> _Problem to work on_
Retype all of the data. Every line must match exactly.

::::::

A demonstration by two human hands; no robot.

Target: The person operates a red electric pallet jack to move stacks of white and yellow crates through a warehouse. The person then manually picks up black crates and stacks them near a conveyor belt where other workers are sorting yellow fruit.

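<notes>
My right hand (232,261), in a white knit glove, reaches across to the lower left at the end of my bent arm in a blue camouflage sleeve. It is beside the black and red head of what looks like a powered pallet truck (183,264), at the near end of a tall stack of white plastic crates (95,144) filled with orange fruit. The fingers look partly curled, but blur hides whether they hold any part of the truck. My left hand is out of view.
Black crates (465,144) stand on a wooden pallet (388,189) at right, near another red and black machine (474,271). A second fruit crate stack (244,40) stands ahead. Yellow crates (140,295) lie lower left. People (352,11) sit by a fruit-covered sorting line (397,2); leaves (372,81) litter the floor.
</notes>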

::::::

> _Task output_
A demonstration by two human hands; no robot.

Target: The person operates a red electric pallet jack to move stacks of white and yellow crates through a warehouse. The person then manually picks up black crates and stacks them near a conveyor belt where other workers are sorting yellow fruit.

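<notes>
My right hand (232,261), in a white knit glove, reaches across to the lower left at the end of my bent arm in a blue camouflage sleeve. It is beside the black and red head of what looks like a powered pallet truck (183,264), at the near end of a tall stack of white plastic crates (95,144) filled with orange fruit. The fingers look partly curled, but blur hides whether they hold any part of the truck. My left hand is out of view.
Black crates (465,144) stand on a wooden pallet (388,189) at right, near another red and black machine (474,271). A second fruit crate stack (244,40) stands ahead. Yellow crates (140,295) lie lower left. People (352,11) sit by a fruit-covered sorting line (397,2); leaves (372,81) litter the floor.
</notes>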

Nothing remains open in this exercise.